> _Exercise_:
Every line containing the string "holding" should be returned from the records.

Stored records
※

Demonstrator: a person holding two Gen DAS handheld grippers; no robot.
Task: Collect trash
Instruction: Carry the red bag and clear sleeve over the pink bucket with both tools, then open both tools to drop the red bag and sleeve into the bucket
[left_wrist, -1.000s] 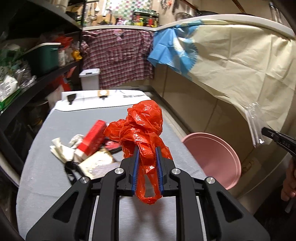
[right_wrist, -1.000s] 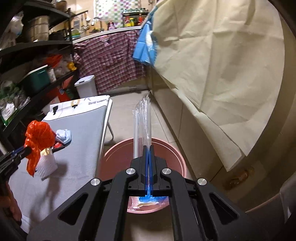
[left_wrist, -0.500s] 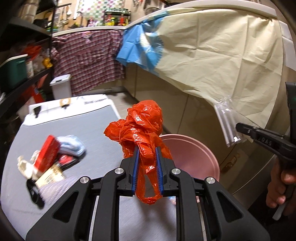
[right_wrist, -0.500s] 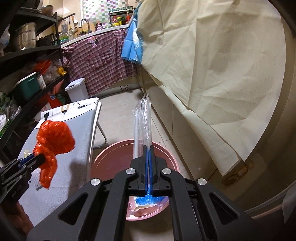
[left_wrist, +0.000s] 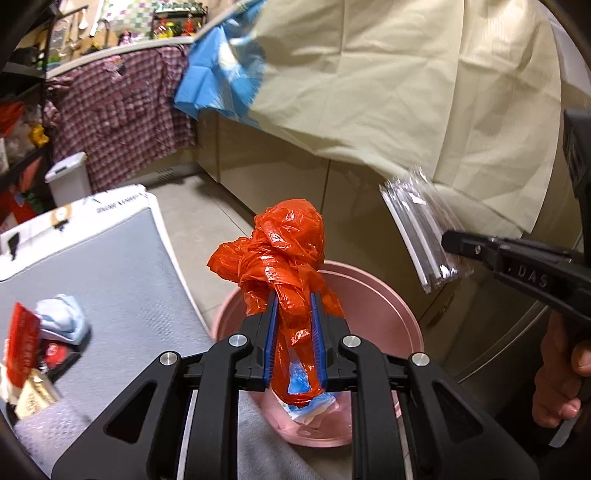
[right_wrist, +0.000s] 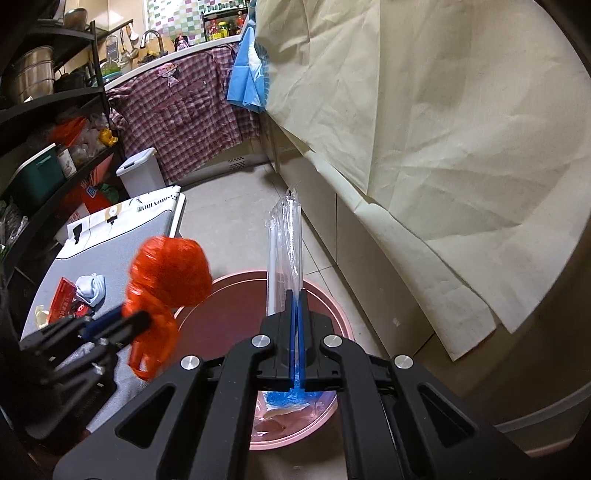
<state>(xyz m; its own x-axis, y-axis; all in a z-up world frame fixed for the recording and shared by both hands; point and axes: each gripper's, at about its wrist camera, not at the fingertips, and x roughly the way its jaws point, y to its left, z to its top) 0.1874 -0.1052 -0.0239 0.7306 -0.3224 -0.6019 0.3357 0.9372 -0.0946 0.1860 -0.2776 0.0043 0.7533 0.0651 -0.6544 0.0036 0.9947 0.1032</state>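
Observation:
My left gripper (left_wrist: 294, 306) is shut on a crumpled orange plastic bag (left_wrist: 284, 251) and holds it over the near rim of a pink basin (left_wrist: 384, 299) on the floor. The bag also shows in the right wrist view (right_wrist: 166, 277). My right gripper (right_wrist: 296, 295) is shut on a clear plastic wrapper (right_wrist: 286, 236) that stands upright above the pink basin (right_wrist: 332, 306). The wrapper (left_wrist: 417, 229) and right gripper (left_wrist: 448, 240) also show in the left wrist view. Blue and white scraps (right_wrist: 291, 400) lie in the basin.
A grey padded table (left_wrist: 110, 280) at left holds a red packet (left_wrist: 22, 343), a pale blue wad (left_wrist: 62, 321) and other litter. A beige sheet (left_wrist: 388, 85) hangs over the cabinets at right. A white bin (right_wrist: 142, 173) and shelves stand at the back left.
My left gripper has swung right with the orange bag, from over the table to over the basin's rim. My right gripper keeps the wrapper above the basin.

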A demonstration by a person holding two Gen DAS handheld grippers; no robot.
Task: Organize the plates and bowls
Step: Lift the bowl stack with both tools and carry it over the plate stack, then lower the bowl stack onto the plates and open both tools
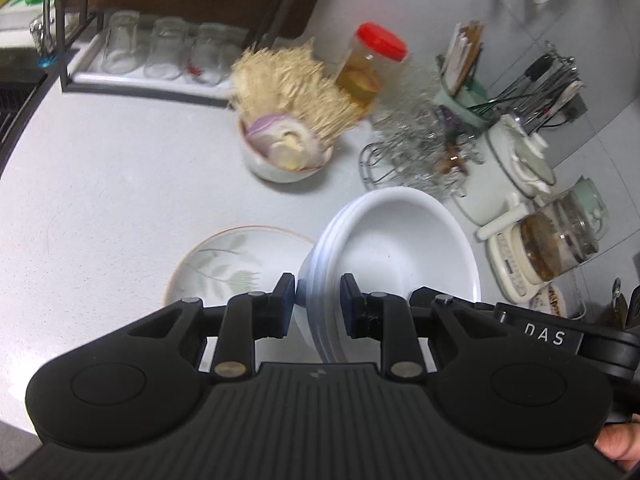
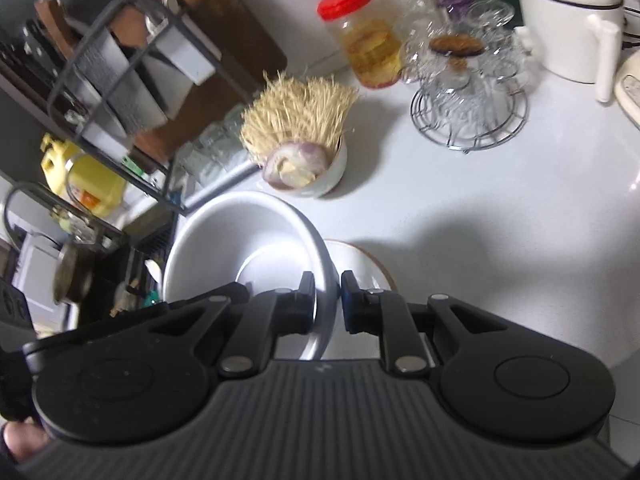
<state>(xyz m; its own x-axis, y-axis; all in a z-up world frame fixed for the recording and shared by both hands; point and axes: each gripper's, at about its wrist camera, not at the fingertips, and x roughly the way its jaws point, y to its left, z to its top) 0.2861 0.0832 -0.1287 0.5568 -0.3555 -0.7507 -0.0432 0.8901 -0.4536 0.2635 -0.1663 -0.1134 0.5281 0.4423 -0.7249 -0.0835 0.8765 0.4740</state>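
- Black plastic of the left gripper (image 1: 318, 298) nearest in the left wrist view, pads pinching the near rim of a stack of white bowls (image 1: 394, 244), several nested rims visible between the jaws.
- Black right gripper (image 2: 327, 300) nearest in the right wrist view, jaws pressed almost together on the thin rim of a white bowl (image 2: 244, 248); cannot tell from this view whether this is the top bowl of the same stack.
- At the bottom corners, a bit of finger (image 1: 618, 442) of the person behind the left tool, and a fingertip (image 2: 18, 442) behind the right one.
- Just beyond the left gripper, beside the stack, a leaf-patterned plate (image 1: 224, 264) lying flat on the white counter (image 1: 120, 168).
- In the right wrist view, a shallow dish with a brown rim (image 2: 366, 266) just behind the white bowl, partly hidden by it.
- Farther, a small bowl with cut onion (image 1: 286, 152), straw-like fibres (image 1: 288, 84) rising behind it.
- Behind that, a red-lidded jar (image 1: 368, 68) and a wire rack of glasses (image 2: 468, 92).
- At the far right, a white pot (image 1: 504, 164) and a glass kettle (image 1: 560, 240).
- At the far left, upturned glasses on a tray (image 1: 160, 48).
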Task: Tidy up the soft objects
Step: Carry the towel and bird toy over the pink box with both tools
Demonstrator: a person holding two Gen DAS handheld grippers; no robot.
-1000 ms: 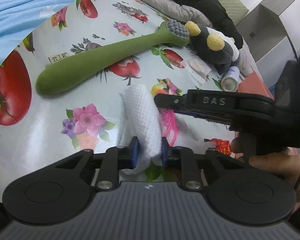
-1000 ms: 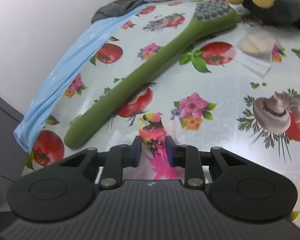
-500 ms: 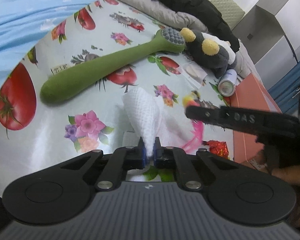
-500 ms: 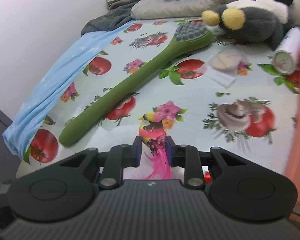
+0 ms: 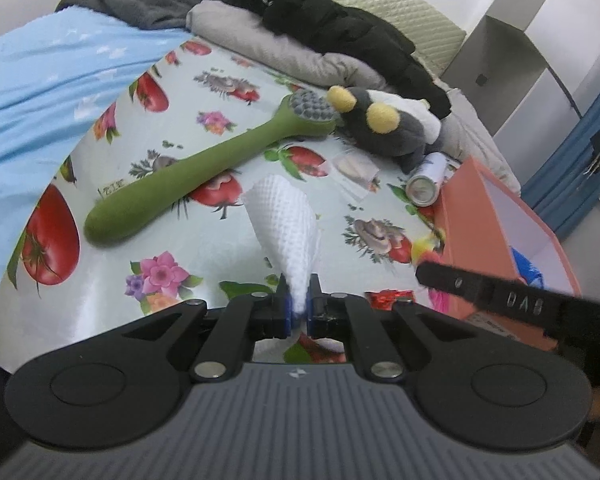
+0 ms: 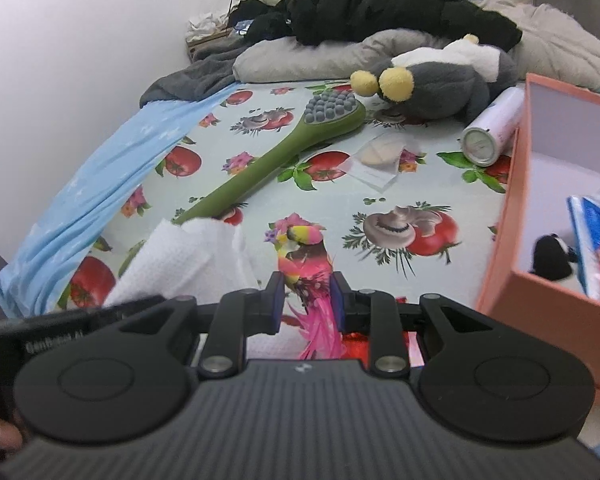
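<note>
**Two soft things in hand, several more waiting on the bed**

Both tools are loaded. The left gripper [image 5: 296,312] has its fingers pinched tight on the white waffle cloth [image 5: 286,228], which stands up in a cone above the patterned bed cover [image 5: 204,80], near the cover's near edge. The right gripper [image 6: 306,300] has its fingers clamped on the pink feathered parrot toy [image 6: 306,256], its body held between the blue pads, and it sits just beside the orange box [image 6: 520,216] at the right edge of the cover.

Progress looks partial. The box already holds a blue packet [image 6: 598,236] and a small black-and-white item [image 6: 552,256], too small to identify. My read is that the parrot goes in next, with the cloth to follow.

Plenty remains. The long green massage brush [image 5: 204,168] lies diagonally across the middle of the cover. The grey plush toy [image 6: 440,84] with yellow ears rests at the far edge, touching the brush head. A clear packet with a beige pad [image 6: 380,156] lies near it, and a white can [image 6: 492,132] lies on its side against the box wall. A blue sheet [image 6: 112,184] drapes the left edge.
</note>
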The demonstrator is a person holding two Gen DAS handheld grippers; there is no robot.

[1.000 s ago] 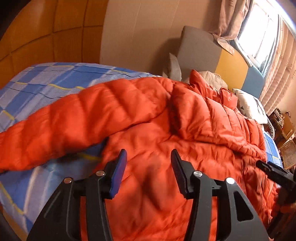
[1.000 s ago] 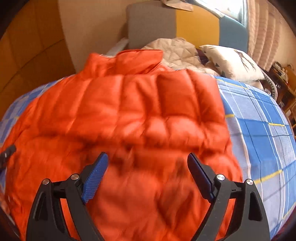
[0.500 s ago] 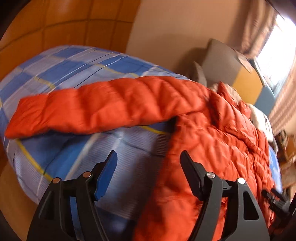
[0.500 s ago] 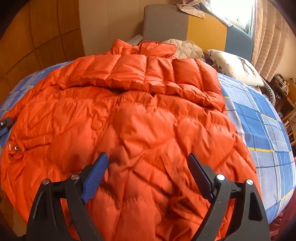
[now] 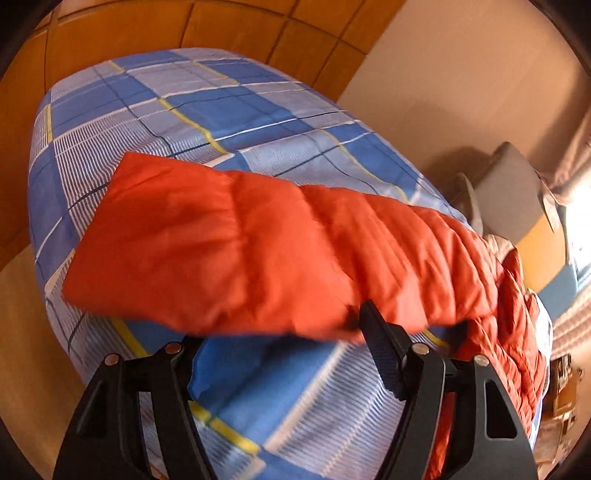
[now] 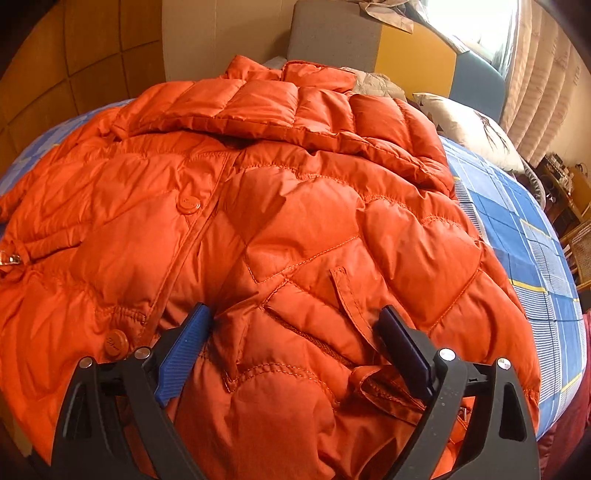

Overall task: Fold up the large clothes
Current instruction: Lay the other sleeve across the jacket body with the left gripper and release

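Puffy orange quilted down jacket [image 6: 280, 206] spread on blue plaid bed [image 5: 221, 110] | right gripper [image 6: 295, 347] fingers opening above hem; left gripper [image 5: 280, 350] apart, apparently empty, beside sleeve [image 5: 229, 251] | light, soft, slippery: grip sleeve cuff.

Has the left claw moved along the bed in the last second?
Yes. The left claw has swung from the orange jacket's body out to its sleeve, toward the wooden wall and away from the window.

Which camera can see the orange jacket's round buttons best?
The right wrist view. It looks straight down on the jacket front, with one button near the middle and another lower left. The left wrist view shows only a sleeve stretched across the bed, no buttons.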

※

> _Your solution_:
Demonstrator: a person holding two Gen DAS handheld grippers; no robot.
A demonstration by a person holding two Gen DAS handheld grippers; no robot.
Demonstrator: a person holding two Gen DAS handheld grippers; no robot.
The demonstrator is a person holding two Gen DAS handheld grippers; there is no robot.

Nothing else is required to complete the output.